▶ **Instructions for the task**:
Report each line of the records below that holds the word "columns".

▶ **Records from a collection**:
- Opening Delimiter -
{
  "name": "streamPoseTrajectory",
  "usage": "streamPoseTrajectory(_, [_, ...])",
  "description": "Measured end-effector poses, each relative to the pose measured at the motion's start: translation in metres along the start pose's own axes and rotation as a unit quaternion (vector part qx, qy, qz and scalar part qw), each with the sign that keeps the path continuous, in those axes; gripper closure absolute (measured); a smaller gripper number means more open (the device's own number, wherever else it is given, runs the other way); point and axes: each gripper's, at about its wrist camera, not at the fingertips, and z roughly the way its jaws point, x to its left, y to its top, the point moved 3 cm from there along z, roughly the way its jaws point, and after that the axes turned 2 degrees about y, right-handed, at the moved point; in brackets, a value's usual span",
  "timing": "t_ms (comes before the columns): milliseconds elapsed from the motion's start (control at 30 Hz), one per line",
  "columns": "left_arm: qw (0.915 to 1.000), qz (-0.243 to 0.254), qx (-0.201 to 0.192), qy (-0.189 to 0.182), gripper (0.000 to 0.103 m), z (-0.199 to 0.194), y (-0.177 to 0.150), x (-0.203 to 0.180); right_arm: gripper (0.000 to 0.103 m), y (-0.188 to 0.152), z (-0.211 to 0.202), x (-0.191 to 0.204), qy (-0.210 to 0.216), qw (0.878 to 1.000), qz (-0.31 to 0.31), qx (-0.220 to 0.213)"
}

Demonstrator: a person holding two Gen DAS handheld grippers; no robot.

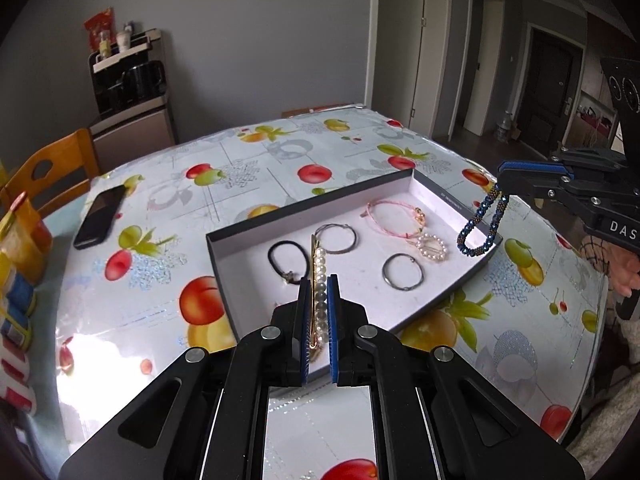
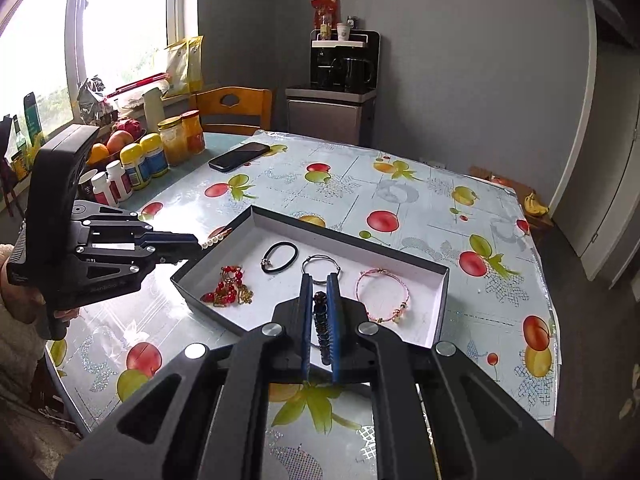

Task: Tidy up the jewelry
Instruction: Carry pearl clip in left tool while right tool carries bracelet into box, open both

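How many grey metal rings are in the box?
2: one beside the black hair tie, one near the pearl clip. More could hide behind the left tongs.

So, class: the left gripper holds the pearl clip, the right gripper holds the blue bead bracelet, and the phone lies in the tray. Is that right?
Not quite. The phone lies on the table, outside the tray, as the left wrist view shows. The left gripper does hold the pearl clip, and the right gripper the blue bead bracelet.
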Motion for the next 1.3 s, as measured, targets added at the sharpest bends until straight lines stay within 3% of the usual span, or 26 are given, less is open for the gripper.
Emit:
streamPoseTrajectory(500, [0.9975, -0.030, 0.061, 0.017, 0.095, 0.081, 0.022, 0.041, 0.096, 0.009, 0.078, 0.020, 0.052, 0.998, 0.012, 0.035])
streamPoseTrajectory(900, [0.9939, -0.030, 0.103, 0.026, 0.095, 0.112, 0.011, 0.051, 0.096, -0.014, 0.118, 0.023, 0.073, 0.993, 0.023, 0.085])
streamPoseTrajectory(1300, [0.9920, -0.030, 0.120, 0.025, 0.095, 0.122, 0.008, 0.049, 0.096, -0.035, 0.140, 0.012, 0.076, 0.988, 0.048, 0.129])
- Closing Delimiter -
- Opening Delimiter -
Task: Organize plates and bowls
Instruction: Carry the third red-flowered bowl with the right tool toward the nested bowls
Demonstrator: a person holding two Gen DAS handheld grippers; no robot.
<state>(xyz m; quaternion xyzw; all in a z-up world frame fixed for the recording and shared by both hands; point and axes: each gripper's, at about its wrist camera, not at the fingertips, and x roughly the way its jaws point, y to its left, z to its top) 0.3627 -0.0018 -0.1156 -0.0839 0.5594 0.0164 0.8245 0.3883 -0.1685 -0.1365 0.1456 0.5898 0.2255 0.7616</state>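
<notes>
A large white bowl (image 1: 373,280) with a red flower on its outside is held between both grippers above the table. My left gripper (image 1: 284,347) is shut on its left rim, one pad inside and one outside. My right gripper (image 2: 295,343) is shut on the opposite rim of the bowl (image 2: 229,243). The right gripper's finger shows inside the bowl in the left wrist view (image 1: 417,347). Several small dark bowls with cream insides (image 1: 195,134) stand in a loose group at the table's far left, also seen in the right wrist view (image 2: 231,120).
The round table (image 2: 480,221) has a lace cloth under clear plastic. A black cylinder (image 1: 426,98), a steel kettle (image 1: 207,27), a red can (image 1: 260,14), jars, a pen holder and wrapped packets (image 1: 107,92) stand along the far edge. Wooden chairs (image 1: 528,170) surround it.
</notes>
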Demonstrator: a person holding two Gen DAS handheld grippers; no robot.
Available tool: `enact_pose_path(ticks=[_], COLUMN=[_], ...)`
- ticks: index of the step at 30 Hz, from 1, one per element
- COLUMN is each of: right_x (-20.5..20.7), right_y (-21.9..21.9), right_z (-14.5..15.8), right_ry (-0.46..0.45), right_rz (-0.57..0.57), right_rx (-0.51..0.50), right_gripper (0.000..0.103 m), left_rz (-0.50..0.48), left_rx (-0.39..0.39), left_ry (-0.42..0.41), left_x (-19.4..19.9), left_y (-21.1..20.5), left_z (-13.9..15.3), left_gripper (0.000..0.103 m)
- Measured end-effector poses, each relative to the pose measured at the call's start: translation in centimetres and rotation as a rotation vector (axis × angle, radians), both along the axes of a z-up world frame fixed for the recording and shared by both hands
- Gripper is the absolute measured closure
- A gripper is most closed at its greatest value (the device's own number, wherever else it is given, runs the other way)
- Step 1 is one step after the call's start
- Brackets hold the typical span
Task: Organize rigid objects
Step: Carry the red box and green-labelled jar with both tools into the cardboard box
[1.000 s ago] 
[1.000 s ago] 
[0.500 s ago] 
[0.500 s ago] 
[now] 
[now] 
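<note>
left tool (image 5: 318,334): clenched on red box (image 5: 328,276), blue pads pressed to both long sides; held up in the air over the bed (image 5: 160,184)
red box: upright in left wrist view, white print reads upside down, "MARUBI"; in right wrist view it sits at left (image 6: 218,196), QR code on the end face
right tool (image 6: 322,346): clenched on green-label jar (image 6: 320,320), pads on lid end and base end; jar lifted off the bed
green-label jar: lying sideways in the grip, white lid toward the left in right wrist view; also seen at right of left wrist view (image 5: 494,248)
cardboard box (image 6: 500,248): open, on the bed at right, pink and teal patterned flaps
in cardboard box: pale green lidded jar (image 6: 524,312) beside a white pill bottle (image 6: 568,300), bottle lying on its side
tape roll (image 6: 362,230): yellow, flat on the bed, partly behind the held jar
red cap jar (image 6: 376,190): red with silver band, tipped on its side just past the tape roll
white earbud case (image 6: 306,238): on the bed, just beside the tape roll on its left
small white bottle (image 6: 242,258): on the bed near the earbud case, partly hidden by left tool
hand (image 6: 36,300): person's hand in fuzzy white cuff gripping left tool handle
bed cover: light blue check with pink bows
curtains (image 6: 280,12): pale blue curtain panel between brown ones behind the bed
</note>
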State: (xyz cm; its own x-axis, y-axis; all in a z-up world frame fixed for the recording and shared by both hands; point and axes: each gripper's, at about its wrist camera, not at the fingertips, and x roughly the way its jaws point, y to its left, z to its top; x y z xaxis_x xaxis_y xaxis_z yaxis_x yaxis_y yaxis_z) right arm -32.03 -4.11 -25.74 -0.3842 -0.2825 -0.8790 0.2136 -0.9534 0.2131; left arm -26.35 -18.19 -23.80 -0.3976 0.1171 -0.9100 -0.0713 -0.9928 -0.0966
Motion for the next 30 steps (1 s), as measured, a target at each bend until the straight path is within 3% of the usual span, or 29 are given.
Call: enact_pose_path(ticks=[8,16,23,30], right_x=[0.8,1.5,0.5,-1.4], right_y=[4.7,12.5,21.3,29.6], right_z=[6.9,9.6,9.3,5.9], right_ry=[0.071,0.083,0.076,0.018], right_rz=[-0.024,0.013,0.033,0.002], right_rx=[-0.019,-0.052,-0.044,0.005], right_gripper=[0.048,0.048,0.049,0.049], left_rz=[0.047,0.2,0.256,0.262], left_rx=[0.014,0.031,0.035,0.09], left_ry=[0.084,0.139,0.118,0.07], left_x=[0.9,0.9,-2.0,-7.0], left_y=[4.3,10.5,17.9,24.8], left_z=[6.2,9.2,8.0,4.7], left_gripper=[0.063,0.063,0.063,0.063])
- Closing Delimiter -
▶ **Task output**:
  "timing": "t_ms (comes before the columns): milliseconds elapsed from the motion's start (control at 30 Hz), one per line",
  "columns": "left_arm: qw (0.915 to 1.000), qz (-0.243 to 0.254), qx (-0.201 to 0.192), qy (-0.189 to 0.182), gripper (0.000 to 0.103 m), z (-0.199 to 0.194), y (-0.177 to 0.150), x (-0.203 to 0.180); right_arm: gripper (0.000 to 0.103 m), y (-0.188 to 0.152), z (-0.211 to 0.202), x (-0.191 to 0.204), qy (-0.210 to 0.216), qw (0.878 to 1.000), qz (-0.31 to 0.31), qx (-0.220 to 0.213)"

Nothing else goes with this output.